> _Assignment_: Start at the line in the entries below that contains "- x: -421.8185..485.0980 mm", stop at the line that contains "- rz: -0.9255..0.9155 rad", and output exactly the lines in that span, both ends included.

[Items from a dataset]
○ ○ ○ ○

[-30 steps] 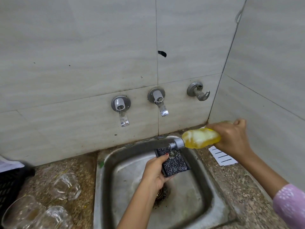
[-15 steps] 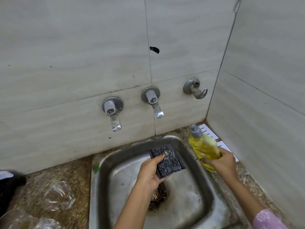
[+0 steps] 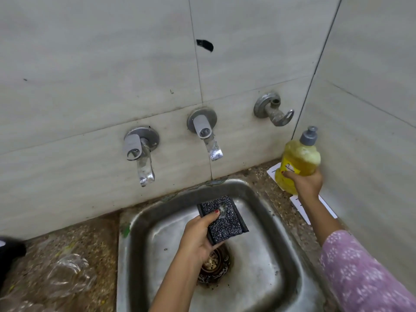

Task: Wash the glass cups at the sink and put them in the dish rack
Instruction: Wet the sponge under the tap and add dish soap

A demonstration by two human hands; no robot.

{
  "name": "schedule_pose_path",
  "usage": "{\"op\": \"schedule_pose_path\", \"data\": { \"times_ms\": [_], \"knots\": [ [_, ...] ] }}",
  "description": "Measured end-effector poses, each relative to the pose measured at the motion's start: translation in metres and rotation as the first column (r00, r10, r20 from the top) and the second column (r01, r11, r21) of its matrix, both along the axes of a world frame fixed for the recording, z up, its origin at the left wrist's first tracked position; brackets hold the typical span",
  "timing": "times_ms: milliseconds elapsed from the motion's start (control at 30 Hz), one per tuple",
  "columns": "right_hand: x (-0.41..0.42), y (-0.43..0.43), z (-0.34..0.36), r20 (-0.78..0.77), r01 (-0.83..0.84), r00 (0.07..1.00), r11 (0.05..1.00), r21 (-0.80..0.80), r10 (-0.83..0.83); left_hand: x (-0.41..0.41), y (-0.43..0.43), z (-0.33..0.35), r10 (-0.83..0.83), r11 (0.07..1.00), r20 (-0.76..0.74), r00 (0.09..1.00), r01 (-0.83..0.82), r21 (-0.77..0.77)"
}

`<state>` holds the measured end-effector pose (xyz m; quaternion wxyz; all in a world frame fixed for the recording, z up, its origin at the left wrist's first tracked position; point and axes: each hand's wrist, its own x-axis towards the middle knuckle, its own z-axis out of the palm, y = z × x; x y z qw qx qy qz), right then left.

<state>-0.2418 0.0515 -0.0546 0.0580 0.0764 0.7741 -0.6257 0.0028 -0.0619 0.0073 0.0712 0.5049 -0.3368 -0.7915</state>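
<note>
My left hand [image 3: 198,237] grips a black speckled scrub sponge [image 3: 222,219] over the steel sink [image 3: 265,255], a dab of soap on its top face. My right hand [image 3: 307,182] holds a yellow dish-soap bottle [image 3: 298,163] upright by its lower half, near the right wall above the counter. A clear glass cup [image 3: 69,273] lies on its side on the speckled counter left of the sink. More glass shows blurred at the bottom left corner [image 3: 20,306].
Two wall taps [image 3: 140,154] [image 3: 207,136] stick out above the sink, with a hook fitting [image 3: 273,111] to their right. White paper sheets [image 3: 315,208] lie on the counter at right. A black object [image 3: 10,253] sits at the left edge. The drain [image 3: 213,263] is under my left wrist.
My right hand has turned the soap bottle from tipped over the sponge to upright and carried it right toward the wall. The left hand keeps the sponge in place.
</note>
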Motion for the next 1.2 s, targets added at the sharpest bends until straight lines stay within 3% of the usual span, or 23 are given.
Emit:
{"op": "schedule_pose_path", "data": {
  "times_ms": [267, 433, 767, 933, 1133, 1200],
  "knots": [
    [-0.025, -0.017, -0.023, -0.086, -0.064, 0.994, 0.997, -0.048, 0.060, -0.005, -0.004, -0.013, 0.011, 1.000, -0.001, 1.000, -0.011, 0.014],
    [-0.030, -0.022, -0.028, -0.126, -0.019, 0.992, 0.997, -0.073, 0.009, -0.015, -0.006, -0.014, 0.009, 1.000, -0.001, 1.000, -0.009, 0.018],
    [-0.015, -0.009, -0.029, -0.112, -0.071, 0.990, 0.994, 0.079, 0.080, -0.011, -0.001, -0.010, 0.002, 1.000, -0.028, 1.000, -0.001, 0.014],
    [0.022, 0.004, -0.023, -0.223, -0.067, 0.971, 0.993, 0.102, 0.088, 0.004, 0.005, -0.004, 0.030, 0.999, -0.036, 0.999, -0.029, 0.021],
    [0.069, 0.004, -0.001, -0.231, -0.263, 0.926, 0.949, 0.173, 0.299, 0.030, 0.023, 0.016, 0.032, 0.999, -0.050, 0.998, -0.030, 0.022],
    [0.050, 0.004, 0.015, -0.201, -0.232, 0.939, 0.946, 0.227, 0.278, 0.039, 0.030, 0.025, 0.026, 1.000, -0.059, 0.998, -0.026, 0.006]
  ]
}}
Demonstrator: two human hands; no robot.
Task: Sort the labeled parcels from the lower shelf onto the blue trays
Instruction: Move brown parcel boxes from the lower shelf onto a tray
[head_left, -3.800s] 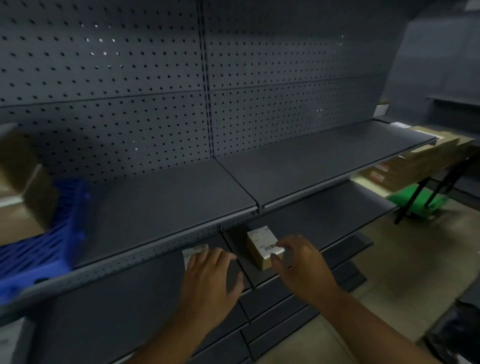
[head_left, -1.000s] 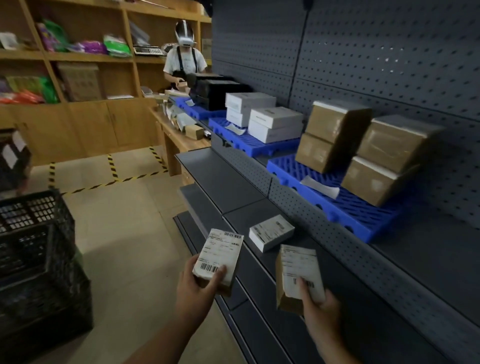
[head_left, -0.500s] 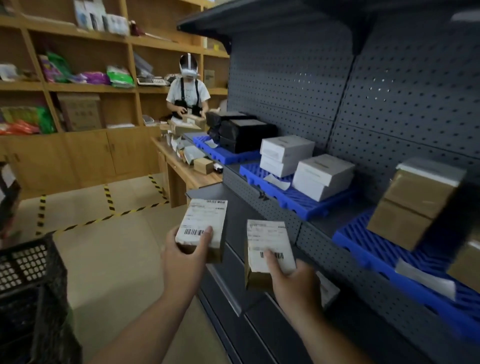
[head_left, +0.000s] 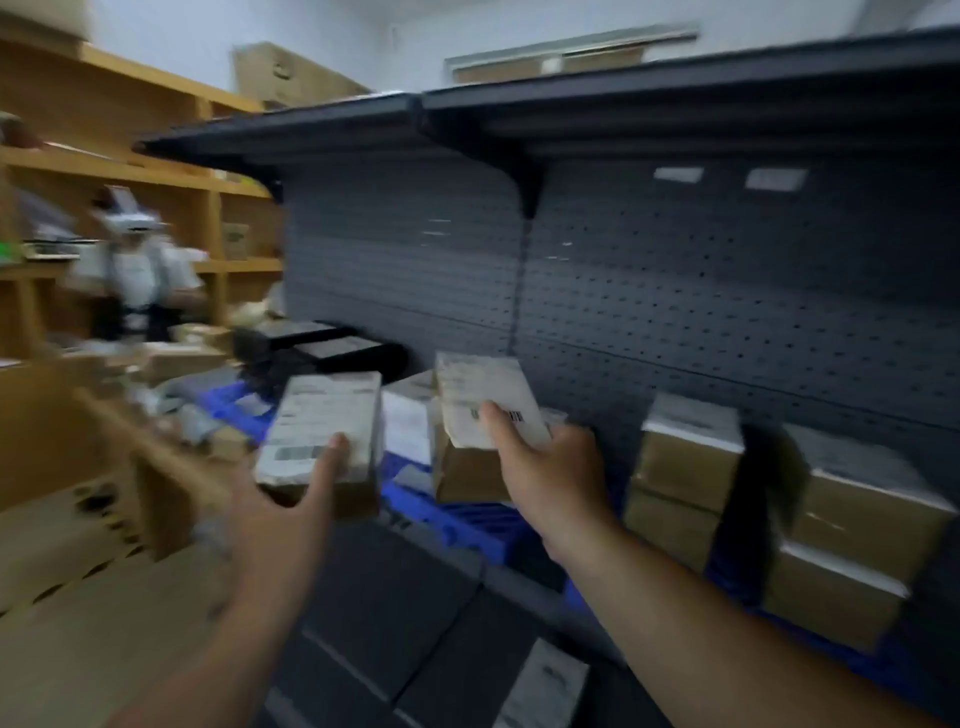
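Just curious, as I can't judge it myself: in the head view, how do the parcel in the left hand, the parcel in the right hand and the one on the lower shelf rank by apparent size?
1-2. Left-hand parcel and right-hand parcel: look alike, unranked.
3. Lower-shelf parcel: smallest, though cut off by the frame edge.

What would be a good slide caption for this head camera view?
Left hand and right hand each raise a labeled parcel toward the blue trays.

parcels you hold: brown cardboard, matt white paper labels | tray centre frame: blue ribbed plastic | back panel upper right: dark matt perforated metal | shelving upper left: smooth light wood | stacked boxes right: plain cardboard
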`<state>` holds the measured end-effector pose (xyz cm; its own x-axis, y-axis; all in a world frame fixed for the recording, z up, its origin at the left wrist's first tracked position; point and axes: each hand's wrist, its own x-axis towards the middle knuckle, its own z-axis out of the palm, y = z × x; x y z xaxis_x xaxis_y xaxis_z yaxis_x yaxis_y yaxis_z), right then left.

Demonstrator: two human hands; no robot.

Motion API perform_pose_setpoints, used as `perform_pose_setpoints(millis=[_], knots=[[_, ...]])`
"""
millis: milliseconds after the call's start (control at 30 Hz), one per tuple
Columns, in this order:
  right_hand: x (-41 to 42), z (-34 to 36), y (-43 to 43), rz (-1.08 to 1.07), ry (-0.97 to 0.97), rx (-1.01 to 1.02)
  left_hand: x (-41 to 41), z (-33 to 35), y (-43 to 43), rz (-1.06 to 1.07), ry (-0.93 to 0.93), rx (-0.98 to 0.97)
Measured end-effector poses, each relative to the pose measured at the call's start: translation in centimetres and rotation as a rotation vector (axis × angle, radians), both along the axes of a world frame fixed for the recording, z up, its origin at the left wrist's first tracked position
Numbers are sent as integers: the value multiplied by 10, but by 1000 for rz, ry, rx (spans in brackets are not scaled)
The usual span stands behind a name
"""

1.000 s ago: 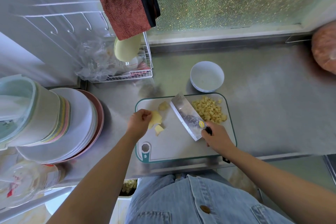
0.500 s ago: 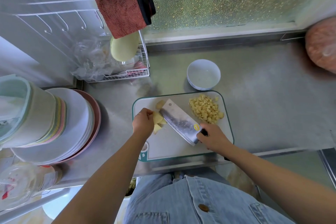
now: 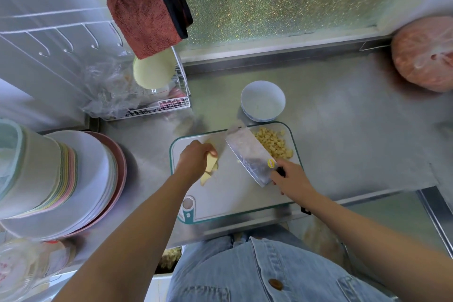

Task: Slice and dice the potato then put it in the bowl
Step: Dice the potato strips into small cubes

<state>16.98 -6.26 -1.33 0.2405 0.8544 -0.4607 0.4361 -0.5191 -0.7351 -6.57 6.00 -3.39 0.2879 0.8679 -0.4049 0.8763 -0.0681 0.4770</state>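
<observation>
Beside diced potato, cleaver tip far-left

- Two hands: one left hand, one right hand
- One cleaver
- One cutting board on one steel surface
- One white bowl
- One heap of diced potato, its cubes too many to count
- At least three potato slices, partly hidden by fingers
- Two hanging cloths: one red cloth, one pale green cloth
- Four hooks on the wall rail
- One wire rack
- One stack of plates, number unclear
- One pink bagged bundle
</observation>
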Motion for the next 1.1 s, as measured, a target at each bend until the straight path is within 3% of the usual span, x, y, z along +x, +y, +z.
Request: perform_pose_setpoints(millis=[133,333,433,567,733,867,1000,1100], knots=[[2,-3,-9,-21,1,5,1,2,3,-34,-19,25],[1,-2,-6,-45,-6,33,5,20,-5,215,-245,-95],[4,-3,-5,-15,-46,47,18,19,-24,220,-245,-176],[8,-7,-10,46,-82,39,34,8,-54,372,-227,-145],[14,-10,-17,86,-109,19,32,-1,-77,59,20,23],[18,-8,-20,112,-102,32,34,-3,-84,-55,210,124],[21,-8,-19,122,-111,43,32,-1,-84,-79,237,164],[19,-9,-17,116,-114,48,16,2,-80,-19,149,227]])
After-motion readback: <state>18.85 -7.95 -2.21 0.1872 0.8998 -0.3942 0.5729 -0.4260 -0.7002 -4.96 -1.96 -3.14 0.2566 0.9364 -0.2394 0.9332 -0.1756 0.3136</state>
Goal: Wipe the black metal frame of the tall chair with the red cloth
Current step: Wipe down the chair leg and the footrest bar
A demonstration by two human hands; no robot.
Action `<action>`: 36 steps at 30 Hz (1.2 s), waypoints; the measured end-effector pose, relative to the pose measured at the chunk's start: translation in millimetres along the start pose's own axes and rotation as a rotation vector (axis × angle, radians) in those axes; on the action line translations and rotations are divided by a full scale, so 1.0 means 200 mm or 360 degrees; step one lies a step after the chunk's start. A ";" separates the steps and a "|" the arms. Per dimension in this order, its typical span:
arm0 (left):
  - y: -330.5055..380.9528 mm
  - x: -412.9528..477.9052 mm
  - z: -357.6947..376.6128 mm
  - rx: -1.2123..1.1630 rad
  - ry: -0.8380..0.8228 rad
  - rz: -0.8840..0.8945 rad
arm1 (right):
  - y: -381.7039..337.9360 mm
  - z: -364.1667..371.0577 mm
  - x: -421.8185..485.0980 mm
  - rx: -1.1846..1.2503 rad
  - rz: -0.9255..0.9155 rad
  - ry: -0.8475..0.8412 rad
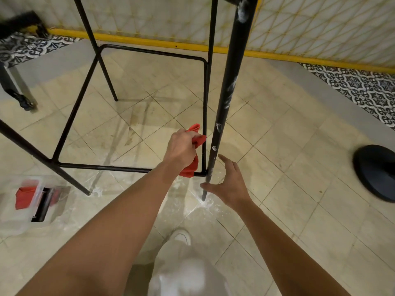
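Red cloth gripped by left hand at black frame | right hand spread wide

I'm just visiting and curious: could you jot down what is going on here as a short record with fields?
Activity: wiping a tall chair's black metal frame
Left hand: grips the red cloth, held against a thin upright bar near the lower corner
Right hand: open, fingers spread, thumb at the near leg
Near leg: white smudges along it
Floor: beige tiles
Nearby: blurred clear box with something red, left; round black base, right
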State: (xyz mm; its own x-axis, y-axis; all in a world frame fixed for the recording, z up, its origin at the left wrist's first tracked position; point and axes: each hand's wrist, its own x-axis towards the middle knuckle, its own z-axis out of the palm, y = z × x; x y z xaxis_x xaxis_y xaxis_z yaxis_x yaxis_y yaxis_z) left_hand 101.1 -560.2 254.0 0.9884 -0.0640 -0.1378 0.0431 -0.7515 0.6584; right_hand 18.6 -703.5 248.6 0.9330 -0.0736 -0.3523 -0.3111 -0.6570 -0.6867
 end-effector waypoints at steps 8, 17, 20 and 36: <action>0.00 0.09 0.13 0.0122 -0.0243 0.0185 | 0.03 0.00 0.04 0.0043 -0.0017 0.0011; -0.05 0.01 0.09 0.0105 -0.0531 0.0330 | 0.00 -0.01 0.08 0.0074 -0.0029 0.0010; 0.01 0.06 0.13 0.0085 -0.0347 0.0157 | 0.01 -0.01 0.07 0.0024 -0.0011 -0.0017; -0.08 -0.02 0.10 0.0173 -0.0579 0.0487 | 0.01 0.00 0.05 0.0048 -0.0012 -0.0018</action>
State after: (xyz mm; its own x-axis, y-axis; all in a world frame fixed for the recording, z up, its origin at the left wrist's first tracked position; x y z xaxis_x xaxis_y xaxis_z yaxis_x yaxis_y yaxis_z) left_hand 93.7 -560.6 228.6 0.8374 -0.5036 -0.2126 -0.2761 -0.7253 0.6306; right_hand 27.8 -704.9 243.3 0.9333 -0.0601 -0.3541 -0.3096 -0.6345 -0.7082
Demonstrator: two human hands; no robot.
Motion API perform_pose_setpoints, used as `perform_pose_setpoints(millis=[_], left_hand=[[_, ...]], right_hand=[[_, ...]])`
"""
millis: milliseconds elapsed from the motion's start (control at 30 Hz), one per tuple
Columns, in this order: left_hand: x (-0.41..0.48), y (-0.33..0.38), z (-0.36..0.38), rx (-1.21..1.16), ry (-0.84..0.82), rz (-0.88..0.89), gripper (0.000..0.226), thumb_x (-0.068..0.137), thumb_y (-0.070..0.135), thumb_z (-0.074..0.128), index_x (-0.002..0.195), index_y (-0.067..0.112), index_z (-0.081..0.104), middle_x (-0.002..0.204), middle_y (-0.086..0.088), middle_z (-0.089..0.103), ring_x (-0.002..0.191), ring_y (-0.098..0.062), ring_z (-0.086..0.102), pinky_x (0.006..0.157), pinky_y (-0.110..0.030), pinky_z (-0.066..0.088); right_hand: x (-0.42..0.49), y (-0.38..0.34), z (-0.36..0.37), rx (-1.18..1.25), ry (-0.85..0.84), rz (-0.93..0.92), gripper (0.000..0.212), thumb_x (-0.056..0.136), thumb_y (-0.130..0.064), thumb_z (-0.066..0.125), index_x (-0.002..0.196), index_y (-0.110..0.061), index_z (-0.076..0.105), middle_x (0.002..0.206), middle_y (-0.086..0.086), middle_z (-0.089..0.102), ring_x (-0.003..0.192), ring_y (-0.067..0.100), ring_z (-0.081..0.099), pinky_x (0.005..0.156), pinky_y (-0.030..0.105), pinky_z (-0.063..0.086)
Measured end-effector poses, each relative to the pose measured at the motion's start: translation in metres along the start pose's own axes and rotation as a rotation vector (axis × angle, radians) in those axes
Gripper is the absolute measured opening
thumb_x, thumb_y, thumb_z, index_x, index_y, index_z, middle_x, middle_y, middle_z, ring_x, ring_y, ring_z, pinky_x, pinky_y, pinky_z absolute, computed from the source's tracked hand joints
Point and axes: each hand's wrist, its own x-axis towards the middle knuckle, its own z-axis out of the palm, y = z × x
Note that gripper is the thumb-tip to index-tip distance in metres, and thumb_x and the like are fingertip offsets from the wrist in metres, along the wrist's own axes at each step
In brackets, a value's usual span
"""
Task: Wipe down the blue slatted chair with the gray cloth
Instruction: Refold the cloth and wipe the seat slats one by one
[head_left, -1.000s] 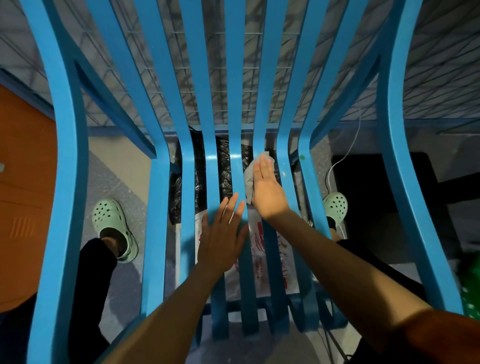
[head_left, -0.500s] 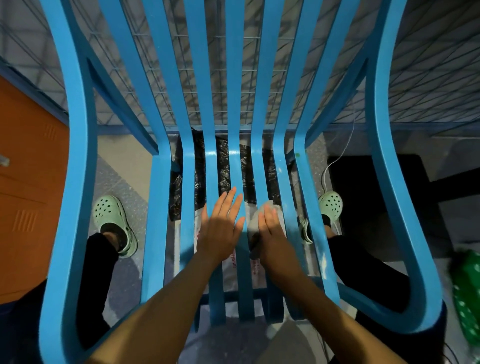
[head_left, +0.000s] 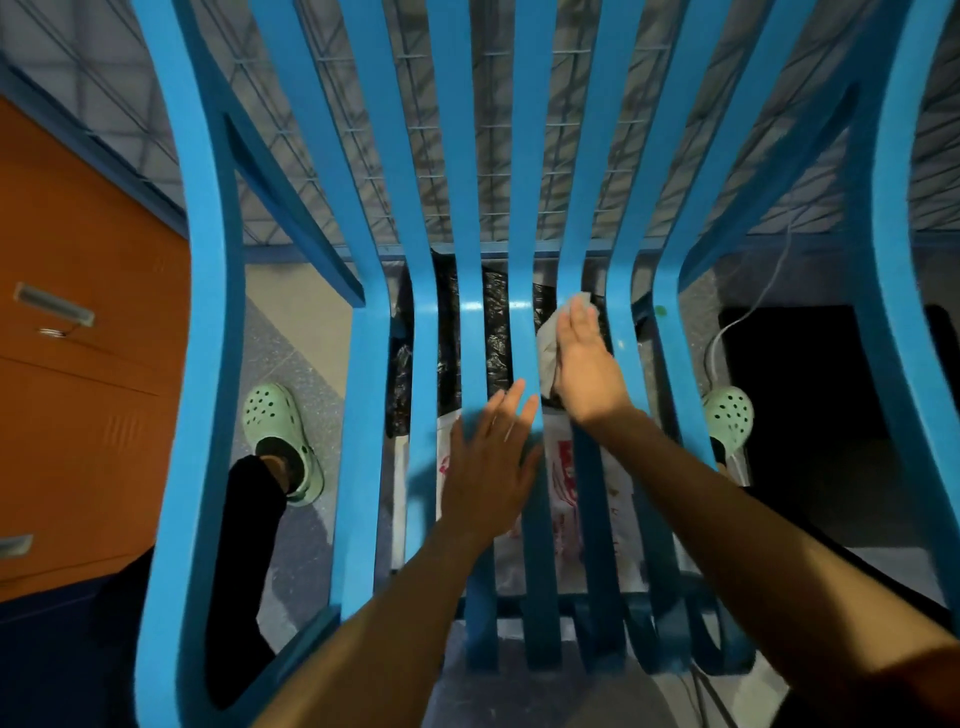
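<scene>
The blue slatted chair (head_left: 363, 405) fills the view from above, its slats running from the backrest down into the seat. My right hand (head_left: 584, 364) lies flat on a seat slat near the bend to the backrest and presses the gray cloth (head_left: 548, 343) onto it. Most of the cloth is hidden under the palm; crumpled edges show at the fingertips and along the left side. My left hand (head_left: 488, 467) rests flat with fingers spread on the middle slats, a little nearer to me, holding nothing.
Below the seat lie a black plastic bag (head_left: 415, 374) and a white bag with red print (head_left: 566, 478). Green clogs (head_left: 283, 431) stand on both sides of the chair. An orange cabinet (head_left: 78, 389) is at left, a wire grid behind, a white cable (head_left: 748, 312) at right.
My right hand has slid the cloth away from me along the slat, from beside the left hand up to the bend. The left hand has stayed on the middle slats.
</scene>
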Motion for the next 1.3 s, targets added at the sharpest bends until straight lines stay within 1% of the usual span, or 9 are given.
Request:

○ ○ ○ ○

> _Task solution_:
  - x: -421.8185..485.0980 mm
  - rx: -1.1846..1.2503 rad
  - rz: -0.9255..0.9155 rad

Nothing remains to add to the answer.